[Excerpts from a dataset]
====
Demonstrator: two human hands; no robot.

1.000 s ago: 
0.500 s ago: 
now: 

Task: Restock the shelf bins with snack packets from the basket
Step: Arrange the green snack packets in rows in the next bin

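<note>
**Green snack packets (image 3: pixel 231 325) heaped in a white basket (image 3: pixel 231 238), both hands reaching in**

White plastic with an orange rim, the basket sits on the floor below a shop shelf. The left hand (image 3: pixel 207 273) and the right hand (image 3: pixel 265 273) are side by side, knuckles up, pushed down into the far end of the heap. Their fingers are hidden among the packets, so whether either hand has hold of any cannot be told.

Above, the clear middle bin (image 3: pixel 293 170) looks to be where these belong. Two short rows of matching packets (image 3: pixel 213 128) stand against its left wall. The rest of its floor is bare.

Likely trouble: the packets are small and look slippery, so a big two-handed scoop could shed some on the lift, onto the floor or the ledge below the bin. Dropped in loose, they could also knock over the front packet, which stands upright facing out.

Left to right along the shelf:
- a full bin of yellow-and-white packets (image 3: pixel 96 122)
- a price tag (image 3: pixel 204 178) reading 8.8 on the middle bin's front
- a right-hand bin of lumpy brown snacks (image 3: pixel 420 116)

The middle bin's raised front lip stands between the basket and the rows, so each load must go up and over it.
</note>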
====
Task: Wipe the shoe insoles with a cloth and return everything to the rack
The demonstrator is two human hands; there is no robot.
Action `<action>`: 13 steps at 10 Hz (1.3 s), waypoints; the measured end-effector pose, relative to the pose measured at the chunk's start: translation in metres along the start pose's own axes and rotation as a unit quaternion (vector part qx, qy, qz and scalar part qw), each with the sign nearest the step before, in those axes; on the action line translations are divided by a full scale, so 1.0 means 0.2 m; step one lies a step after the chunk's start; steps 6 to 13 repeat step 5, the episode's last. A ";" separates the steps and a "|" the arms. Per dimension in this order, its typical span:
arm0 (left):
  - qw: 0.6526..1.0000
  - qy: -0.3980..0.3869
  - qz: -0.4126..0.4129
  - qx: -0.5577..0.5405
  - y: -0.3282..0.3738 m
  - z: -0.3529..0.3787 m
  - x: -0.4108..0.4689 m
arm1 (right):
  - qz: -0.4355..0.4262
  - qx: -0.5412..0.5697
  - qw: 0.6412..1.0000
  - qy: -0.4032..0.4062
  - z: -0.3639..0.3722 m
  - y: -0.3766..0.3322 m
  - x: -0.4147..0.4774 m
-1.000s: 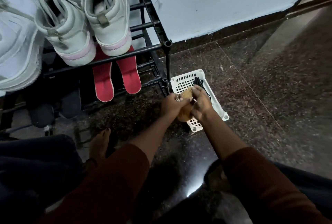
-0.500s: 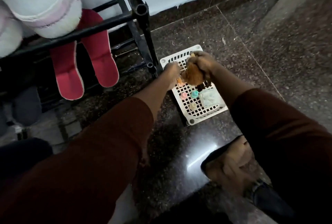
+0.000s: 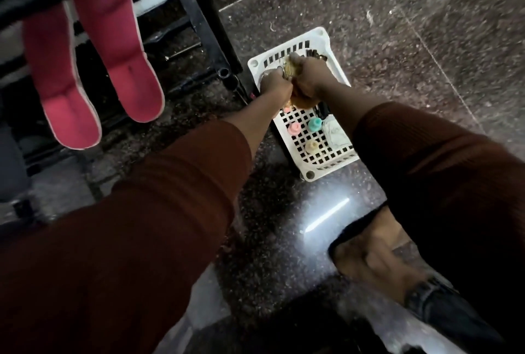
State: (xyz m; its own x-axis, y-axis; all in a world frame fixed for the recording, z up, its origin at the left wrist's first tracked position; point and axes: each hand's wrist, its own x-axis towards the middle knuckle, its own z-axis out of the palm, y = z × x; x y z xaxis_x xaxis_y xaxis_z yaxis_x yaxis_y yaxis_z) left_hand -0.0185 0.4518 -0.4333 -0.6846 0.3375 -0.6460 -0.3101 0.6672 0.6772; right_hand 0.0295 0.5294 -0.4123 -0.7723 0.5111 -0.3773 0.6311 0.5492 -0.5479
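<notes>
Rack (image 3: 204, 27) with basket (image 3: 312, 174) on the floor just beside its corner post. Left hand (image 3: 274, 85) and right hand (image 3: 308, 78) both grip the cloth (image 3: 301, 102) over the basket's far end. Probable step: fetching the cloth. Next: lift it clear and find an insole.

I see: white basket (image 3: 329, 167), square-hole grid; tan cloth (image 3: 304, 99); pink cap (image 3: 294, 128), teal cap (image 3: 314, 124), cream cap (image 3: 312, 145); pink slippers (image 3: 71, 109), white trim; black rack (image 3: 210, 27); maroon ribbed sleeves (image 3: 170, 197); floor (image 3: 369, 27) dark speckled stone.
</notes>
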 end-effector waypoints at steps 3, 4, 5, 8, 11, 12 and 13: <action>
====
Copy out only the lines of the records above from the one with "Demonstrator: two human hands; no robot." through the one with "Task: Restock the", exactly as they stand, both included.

Demonstrator: two human hands; no robot.

1.000 s ago: 
0.500 s ago: 
now: 

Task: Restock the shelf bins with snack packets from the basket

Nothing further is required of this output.